Minister McEntee notes release of CSO Crime Statistics for 2020
The Minister for Justice, Helen McEntee TD, has noted the publication of Recorded Crime Statistics by the Central Statistics Office (CSO) for Q4 2020. This latest statistical release by the CSO provides the annualised crime statistics for 2020.
Minister McEntee said:
“The upheaval caused by COVID-19 delivered a significant interruption to crime patterns in 2020 and the finding that burglary, theft and robbery related offences are at their lowest volumes since the CSO began publishing crime statistics from 2003 is very welcome. I also welcome the recorded drop in reports of crimes against the person such as attempts/threats to murder, assault and harassment offences.
“However, it is important that we keep in mind that these figures reflect a period when the country spent significant periods in lockdown and there will be no relaxation in the collective effort of the government and Gardaí to suppress crime as our communities emerge from these restrictions.”
Burglary and related offences saw an annualised Quarter 4 decrease of 34.7% compared to 2019. Likewise theft and related offences were down by 24.5% compared 2019 and Robbery and extortion offences decreased by 22.9% compared to 2019. The reductions in crimes against property groups were driven by significant drops in volumes during Q2 when the first lockdown took place.
Attempts/threats to murder, assault and harassment offences are down 13.2% compared to 2019. Crimes against the person offence types were highest during Q3, perhaps reflecting the opening up after the initial period of lockdown. While the number of murders reduced from 36 to 34, the number of cases of Dangerous Driving leading to Death increased from 25 to 35, which is an unwelcome reversal of a downward trend that has been evident over the past few years.
The Minister added:
“While decreases can be seen in the overall reported levels of crimes against the person, I am very conscious of the particular risks which COVID-19 has presented for those at risk of domestic violence. Since the start of the pandemic, An Garda Síochána have prioritised domestic abuse incidents through Operation Faoiseamh and in doing so have proactively targeted perpetrators and provided enhanced support to victims of domestic abuse.
“Preventing and addressing sexual crime remains a key priority for me as Minister for Justice and for Government. Delivering on the actions set out in the Justice Plan 2021 and in Supporting a Victim’s Journey will introduce important reforms into the criminal justice system to ensure victims are consistently supported and informed at every point along their journey from the moment they report a crime, through the investigation, trial and beyond. The nationwide rollout of the Divisional Protective Services Units (DPSU) within An Garda Síochána which is complete, is an important part of those reforms. The availability of DPSUs in every division means there are now specially trained officers available nationwide who are responsible for engagement with and interviewing vulnerable victims.”
Recorded offences in relation to drugs increased in a number of categories. Controlled drug offences rose by 9.1% compared to 2019, with an increase both in possession for simple possession and drugs for sale or supply contributing the highest volume to the increase.
The Minister said:
“While I am concerned to see this increase, we must recognise that it also reflects the increased Garda numbers on frontline policing duties and the concentrated work of the Garda National Drugs and Organised Crime Bureau. We will continue to fight against the scourge of drugs in our society because of the incredible damage they do to our families, to our community and to those vulnerable people who are lured into drug use. In particular, the marked increase in detection of Cultivation or Manufacture of Drugs is a credit to the proactive and preemptive efforts of An Garda Síochána to tackle this form of criminality.
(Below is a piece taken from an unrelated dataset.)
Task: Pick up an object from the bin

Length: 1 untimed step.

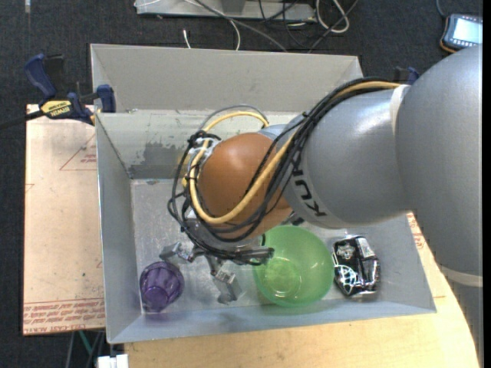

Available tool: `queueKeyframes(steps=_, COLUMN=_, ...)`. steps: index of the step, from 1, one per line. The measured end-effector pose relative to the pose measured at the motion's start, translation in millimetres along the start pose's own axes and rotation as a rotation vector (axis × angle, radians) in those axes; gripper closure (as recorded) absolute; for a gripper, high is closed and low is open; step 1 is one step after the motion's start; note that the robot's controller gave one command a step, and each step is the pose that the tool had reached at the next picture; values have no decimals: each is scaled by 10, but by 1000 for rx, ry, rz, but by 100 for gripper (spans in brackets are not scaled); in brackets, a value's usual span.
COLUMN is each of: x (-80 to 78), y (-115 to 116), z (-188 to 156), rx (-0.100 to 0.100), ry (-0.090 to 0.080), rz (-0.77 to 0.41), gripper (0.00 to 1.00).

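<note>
The purple cup [159,286] stood in the front left corner of the bin [115,205]. Just right of it the gripper [201,271] hung over bare grey floor, its fingers [224,282] spread apart with nothing between them. The orange cover [230,175] hid the bin's middle and the far rim of the green bowl [291,271], a black-and-white packet [355,265] lay right of the bowl, and dark carpet [77,21] lay beyond.
</note>
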State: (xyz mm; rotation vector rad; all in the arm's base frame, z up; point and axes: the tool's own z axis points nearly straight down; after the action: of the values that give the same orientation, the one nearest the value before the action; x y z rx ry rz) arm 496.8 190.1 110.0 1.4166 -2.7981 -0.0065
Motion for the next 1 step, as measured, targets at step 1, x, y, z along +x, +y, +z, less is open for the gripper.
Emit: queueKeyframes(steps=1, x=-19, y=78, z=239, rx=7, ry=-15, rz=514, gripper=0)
“I also note with some concern the substantial increase in the number of recorded incidents of driving while under the influence of drugs. This is in stark contrast with the downwards trend in incidents of driving while over the legal alcohol limit. While this is parallel to the increased number of Garda checkpoints during the public health emergency, such a profound increase is a troubling trend. Driving while under the influence of drugs is a truly selfish and reckless act, and any person who does so shows a complete disregard for their own safety and that of other road users. I commend An Garda Síochána for their efforts to tackle this appalling act.”